Parecía que la operación anticorrupción iniciada en 1992, la denominada Operación Manos Limpias, podía ofrecer la posibilidad de limpiar el sistema y ayudarlo a funcionar en una Europa nueva. Pero el ascenso del magnate de la comunicación Silvio Berlusconi, en 1994, interrumpió ese proceso. Es cierto que el Partido Demócrata, de centro-izquierda, se alternó con Berlusconi en el poder. Aunque lo hicieron algo mejor, los demócratas tampoco supieron o quisieron resolver estos problemas de fondo. Los italianos han buscado en sus Gobiernos una salida a sus penas, pero éstos Gobiernos ya no han dispuesto de las herramientas habituales (devaluación y gasto público) para estimular el crecimiento y reducir el desempleo. El resultado ha sido un estancamiento prolongado, una tasa elevada de desempleo y una escalada de indignación cada vez mayor contra esos Ejecutivos incapaces de detener el declive.
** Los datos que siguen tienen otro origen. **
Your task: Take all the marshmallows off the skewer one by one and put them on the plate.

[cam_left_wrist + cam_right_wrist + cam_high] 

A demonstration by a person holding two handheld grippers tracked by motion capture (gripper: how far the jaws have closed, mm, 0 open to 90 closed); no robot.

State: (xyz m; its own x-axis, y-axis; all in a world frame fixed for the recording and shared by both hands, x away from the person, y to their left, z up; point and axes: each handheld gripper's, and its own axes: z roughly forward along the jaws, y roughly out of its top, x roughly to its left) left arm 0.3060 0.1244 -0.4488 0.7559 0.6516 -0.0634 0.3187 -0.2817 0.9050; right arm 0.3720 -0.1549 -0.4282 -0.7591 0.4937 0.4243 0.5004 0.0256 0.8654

El resultado es un Gobierno que es o bien euroescéptico o antieuropeo. Hasta ahora, el nuevo Ejecutivo ha tenido cuidado de no saltarse las normas europeas, aplazando el recorte fiscal prometido. Pero al mismo tiempo, no parece probable que vaya a hacer las dolorosas reformas estructurales que les gustarían a los partidarios de la austeridad en la UE.
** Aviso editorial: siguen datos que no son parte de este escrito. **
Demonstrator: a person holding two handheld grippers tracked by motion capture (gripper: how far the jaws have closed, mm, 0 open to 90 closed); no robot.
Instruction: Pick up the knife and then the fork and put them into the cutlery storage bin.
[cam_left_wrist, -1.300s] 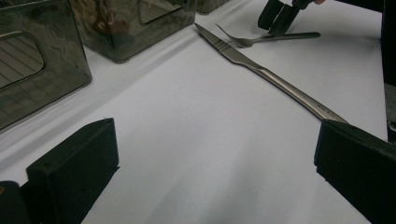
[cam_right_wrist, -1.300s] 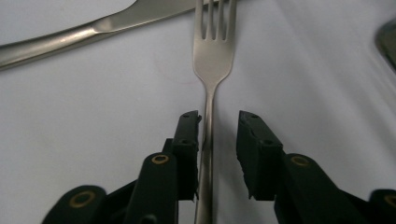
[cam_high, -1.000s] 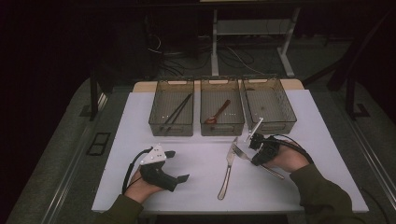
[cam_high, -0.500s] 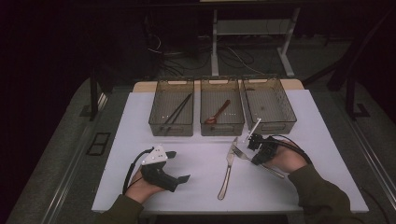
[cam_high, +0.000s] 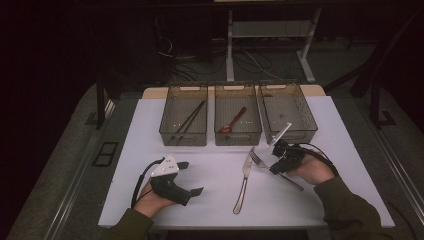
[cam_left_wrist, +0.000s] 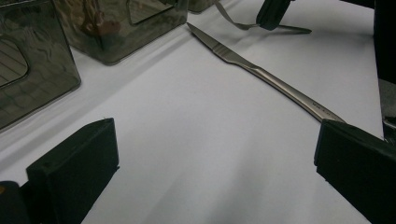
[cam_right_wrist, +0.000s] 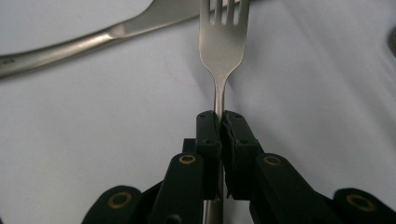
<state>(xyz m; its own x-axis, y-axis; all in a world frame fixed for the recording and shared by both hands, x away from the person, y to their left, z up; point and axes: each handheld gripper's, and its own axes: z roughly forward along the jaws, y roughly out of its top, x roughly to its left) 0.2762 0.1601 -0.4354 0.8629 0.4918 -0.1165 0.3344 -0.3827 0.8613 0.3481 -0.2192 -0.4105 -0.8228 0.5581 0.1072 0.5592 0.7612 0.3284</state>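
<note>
Right gripper (cam_right_wrist: 219, 122), mine, clenched on the neck of the silver metal fork (cam_right_wrist: 223, 44), which lies low over the white tabletop (cam_high: 210, 185) just before the right-hand smoked-plastic bin (cam_high: 289, 110). Judged from the layout, sorting is partly done: a pair of dark chopsticks (cam_high: 189, 118) occupies the left bin (cam_high: 184, 116) and a reddish-brown spoon (cam_high: 232, 120) the middle bin (cam_high: 237, 116), while the right-hand bin appears empty. Left to do: carry the fork to a bin, then the silver table knife (cam_high: 243, 182), untouched beside it. Left gripper (cam_high: 187, 177), jaws spread wide and holding nothing, rests on the table.
</note>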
Joseph Stiglitz, premio Nobel de Economía, predice que el nuevo Gobierno italiano puede que intente poner en marcha una moneda paralela, que funcionaría a la vez que el euro, para recuperar parte del control de su divisa, lo cual provocará una crisis en la eurozona. Esta crisis, según Stiglitz, podría evitarse si Alemania y otros países europeos mostraran “más humanidad y más flexibilidad”, pero no se muestra optimista ante esta posibilidad.
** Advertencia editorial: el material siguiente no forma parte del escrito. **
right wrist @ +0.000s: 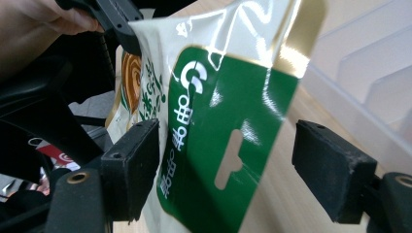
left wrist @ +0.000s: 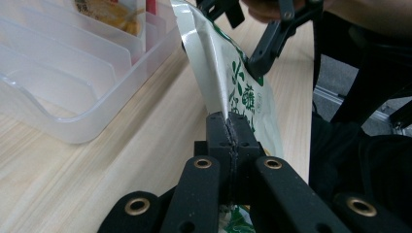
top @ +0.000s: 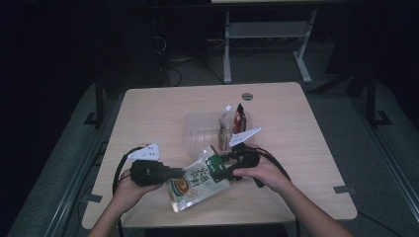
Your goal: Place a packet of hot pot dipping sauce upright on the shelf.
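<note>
A white snack bag (top: 197, 185) with a green header and a brown swirl is lifted at a slant over the table's front. My left gripper (top: 180, 174) is shut on its lower left edge, and in the left gripper view the jaws (left wrist: 232, 131) pinch the bag's rim (left wrist: 238, 82). My right gripper (top: 222, 170) stands at the green header end. In the right gripper view its jaws (right wrist: 228, 165) are open, with the header (right wrist: 228, 97) and its hang slot between the pads; the right pad is clear of it.
A clear plastic divider rack (top: 197, 131) stands mid-table just behind the bag, with a light packet (top: 225, 126) and a red-black packet (top: 239, 118) upright in it. The wooden table (top: 296, 123) has bare space left and right. A round grommet (top: 247, 96) sits at the back.
</note>
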Motion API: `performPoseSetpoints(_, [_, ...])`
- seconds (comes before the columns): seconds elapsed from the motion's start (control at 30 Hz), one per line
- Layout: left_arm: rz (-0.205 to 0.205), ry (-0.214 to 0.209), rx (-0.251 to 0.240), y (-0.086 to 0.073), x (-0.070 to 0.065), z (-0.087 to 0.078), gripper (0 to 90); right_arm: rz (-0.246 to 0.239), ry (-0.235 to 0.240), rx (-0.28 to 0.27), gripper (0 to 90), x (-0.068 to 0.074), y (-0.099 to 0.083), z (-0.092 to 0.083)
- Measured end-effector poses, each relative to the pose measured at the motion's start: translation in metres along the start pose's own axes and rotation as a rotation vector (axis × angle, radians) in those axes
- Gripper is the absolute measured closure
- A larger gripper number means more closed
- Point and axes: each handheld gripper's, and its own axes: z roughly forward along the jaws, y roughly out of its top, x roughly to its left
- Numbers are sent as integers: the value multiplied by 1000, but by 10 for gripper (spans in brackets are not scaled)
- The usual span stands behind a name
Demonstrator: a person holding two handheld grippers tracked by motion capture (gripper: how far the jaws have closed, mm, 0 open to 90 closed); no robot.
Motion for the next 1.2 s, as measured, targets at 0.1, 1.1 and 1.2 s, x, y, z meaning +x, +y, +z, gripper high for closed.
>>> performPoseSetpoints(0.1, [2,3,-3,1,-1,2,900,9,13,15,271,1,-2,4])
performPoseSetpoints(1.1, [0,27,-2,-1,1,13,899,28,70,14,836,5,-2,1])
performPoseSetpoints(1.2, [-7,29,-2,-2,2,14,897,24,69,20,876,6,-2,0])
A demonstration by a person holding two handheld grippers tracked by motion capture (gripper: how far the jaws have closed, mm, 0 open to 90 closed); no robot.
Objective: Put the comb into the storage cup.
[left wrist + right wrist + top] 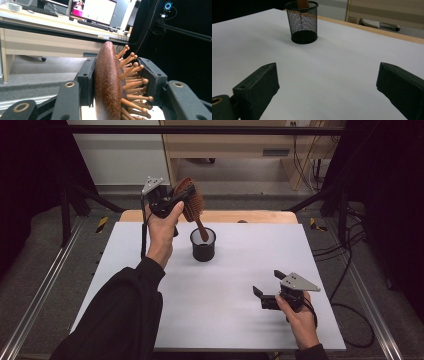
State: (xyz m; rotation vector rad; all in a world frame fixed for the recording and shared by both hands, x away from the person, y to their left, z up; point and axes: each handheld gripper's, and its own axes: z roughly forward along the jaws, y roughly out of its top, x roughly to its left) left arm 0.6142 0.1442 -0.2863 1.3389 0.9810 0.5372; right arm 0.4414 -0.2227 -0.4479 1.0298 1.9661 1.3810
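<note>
Looking down from the high view, the left gripper holds a wooden hairbrush by its head above a black mesh cup on the white table. The handle points down into the cup's mouth, probably so the cup can keep the brush upright. The right gripper rests low near the table's front right, well apart from the cup, likely waiting.

From the left gripper view, the fingers pinch the hairbrush across back and bristle side, a grip that leaves the handle free.

From the right gripper view, its fingers are spread wide over bare table, holding nothing; the mesh cup stands ahead with the handle inside.
</note>
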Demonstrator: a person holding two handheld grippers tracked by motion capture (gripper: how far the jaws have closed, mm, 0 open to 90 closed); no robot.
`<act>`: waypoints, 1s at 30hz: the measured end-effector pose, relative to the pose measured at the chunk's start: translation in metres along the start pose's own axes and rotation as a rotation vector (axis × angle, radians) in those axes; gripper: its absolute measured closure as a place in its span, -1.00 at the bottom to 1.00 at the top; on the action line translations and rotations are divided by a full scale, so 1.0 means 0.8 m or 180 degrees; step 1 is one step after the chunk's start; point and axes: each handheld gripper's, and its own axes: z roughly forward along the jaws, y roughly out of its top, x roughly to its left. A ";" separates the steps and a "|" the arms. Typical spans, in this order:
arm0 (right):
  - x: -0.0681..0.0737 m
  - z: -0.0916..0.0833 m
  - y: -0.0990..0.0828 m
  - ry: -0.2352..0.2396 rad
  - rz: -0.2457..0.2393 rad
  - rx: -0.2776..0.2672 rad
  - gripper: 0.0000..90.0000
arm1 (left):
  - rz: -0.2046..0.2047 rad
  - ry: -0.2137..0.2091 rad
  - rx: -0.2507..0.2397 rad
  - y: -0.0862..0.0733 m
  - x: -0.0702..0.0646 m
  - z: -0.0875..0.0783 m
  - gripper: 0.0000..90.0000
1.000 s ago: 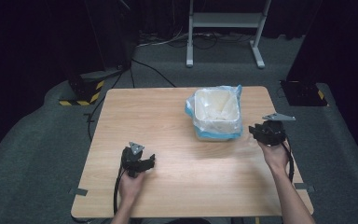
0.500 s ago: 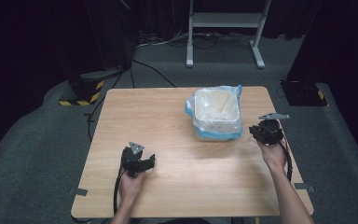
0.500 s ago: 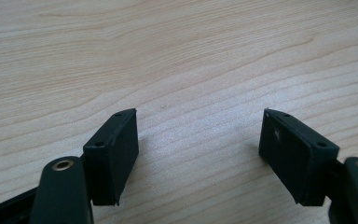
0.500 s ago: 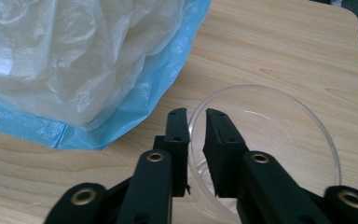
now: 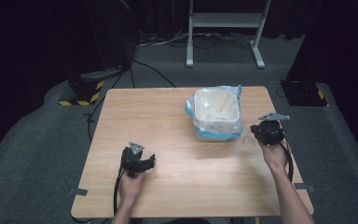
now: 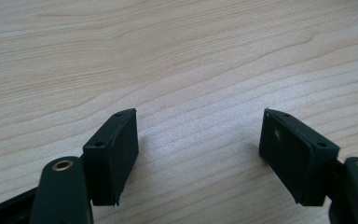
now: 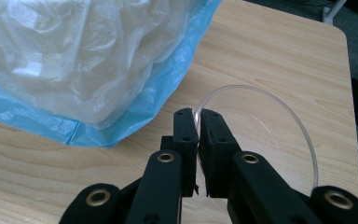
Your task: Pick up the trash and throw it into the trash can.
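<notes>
A clear shallow plastic dish (image 7: 261, 126) lies on the wooden table (image 5: 168, 112) to the right of a white bin (image 5: 196, 116) lined with a clear and blue plastic bag (image 7: 74, 56). My right gripper (image 7: 198, 116) is shut on the dish's near rim, its jaws having just closed onto it. From above, the dish (image 5: 248, 138) shows faintly beside the right gripper (image 5: 257, 134). My left gripper (image 5: 150, 161) rests near the table's front left. In its own view the left gripper (image 6: 198, 135) stands open over bare wood with nothing between its fingers.
The bagged bin stands at the table's back right, close to the dish. Beyond the table a grey metal stand (image 5: 223, 21) rises from the floor, cables run across the carpet, and a yellow-and-black striped base (image 5: 81, 98) sits at the back left.
The right gripper's jaws have drawn together beside the bin. Both hands stay where they were.
</notes>
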 end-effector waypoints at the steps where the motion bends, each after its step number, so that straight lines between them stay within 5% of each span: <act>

Hasta ahora, la UE ha contemplado el sufrimiento de los países miembros del sur de Europa con un desdén casi total. En septiembre de 2015, pregunté a Frans Timmermans, vicepresidente de la Comisión Europea, si no había llegado el momento de entablar un debate serio sobre si el euro funciona para países como Italia. Me respondió que la pregunta era tan estúpida que no sabía cómo contestar, e insistió en que cualquier problema de Italia era culpa de sus irresponsables Gobiernos. La victoria del Brexit en el referéndum de 2016 no estimuló un proceso de introspección serio en Bruselas y Berlín, pero es posible que la nueva situación italiana lo haga inevitable.